Com editoriais ousados e uma linguagem irreverente, a revista construiu um legado marcante no entretenimento nacional, revelando inúmeras personalidades e criando marcas fortes, como o famoso concurso e reality "As Pimentinhas".
Com a transformação do mercado editorial e o avanço da internet, a Sexy soube se reinventar. Deixando para trás a dependência do formato impresso, a marca migrou de forma robusta para o ambiente online. Hoje, seu legado e conteúdo estão concentrados no portal digital Sexy Clube (hospedado no UOL). Nesse novo formato, a revista adaptou-se à era do conteúdo sob demanda e das plataformas de assinatura, oferecendo ensaios exclusivos, vídeos em alta definição e bastidores, mantendo viva a sua essência adaptada às novas tecnologias e hábitos de consumo.
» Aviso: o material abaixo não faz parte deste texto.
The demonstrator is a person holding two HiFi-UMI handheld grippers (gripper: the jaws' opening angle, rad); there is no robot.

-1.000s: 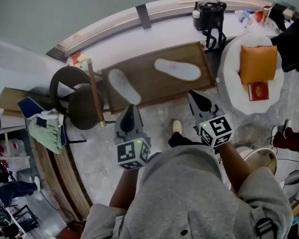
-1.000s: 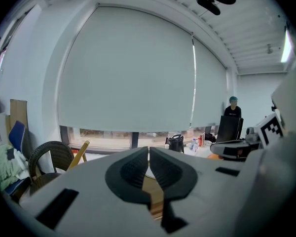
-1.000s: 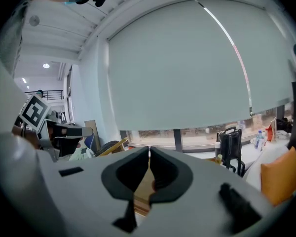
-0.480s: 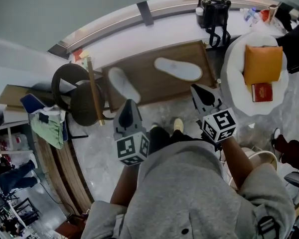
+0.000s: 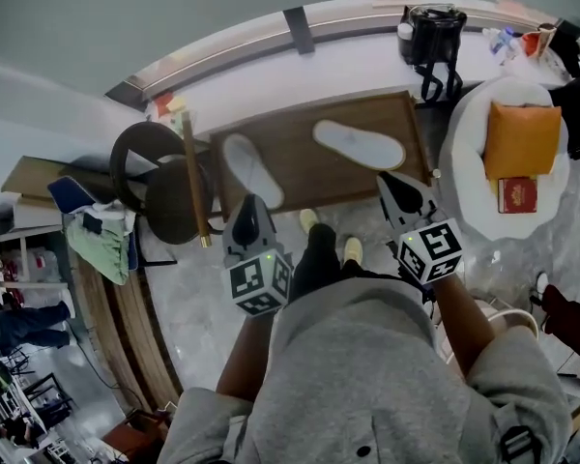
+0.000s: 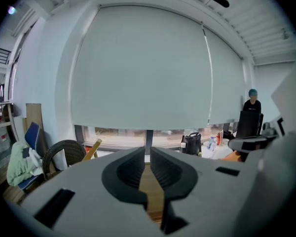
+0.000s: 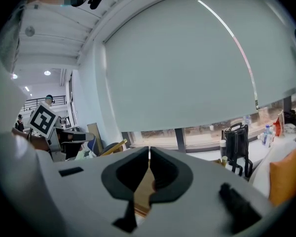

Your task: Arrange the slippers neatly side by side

Uma descrição do tipo “Revista Sexy do Brasil 513 Abr24 mulher 188” parece ser um identificador bibliográfico/comercial de uma edição de revista de temática adulta (conteúdo sexual), possivelmente usada em catálogos, coleções ou bases de dados.
Interpretação dos elementos do texto:
Sobre “quem pode ser” a pessoa:
Com apenas essa descrição, não é possível identificar com segurança a identidade de uma pessoa específica (nome, profissão, agência, etc.). O termo “mulher” sugere que a edição contém uma modelo ou pessoa em destaque, mas não fornece informações verificáveis para determinar quem ela é.
Partes do corpo:
Como a descrição não especifica características físicas detalhadas (além de “mulher”), não há elementos suficientes para listar partes do corpo ou descrevê-las de modo confiável. Em catálogos, esse tipo de registro costuma ser apenas classificatório (edição, data e categoria), sem descrição anatômica.
Conclusão enciclopédica: trata-se de um registro curto que identifica a edição de uma revista de conteúdo adulto, com número e data, classificando o conteúdo como “mulher” e adicionando um código numérico (“188”) provavelmente interno ao catálogo.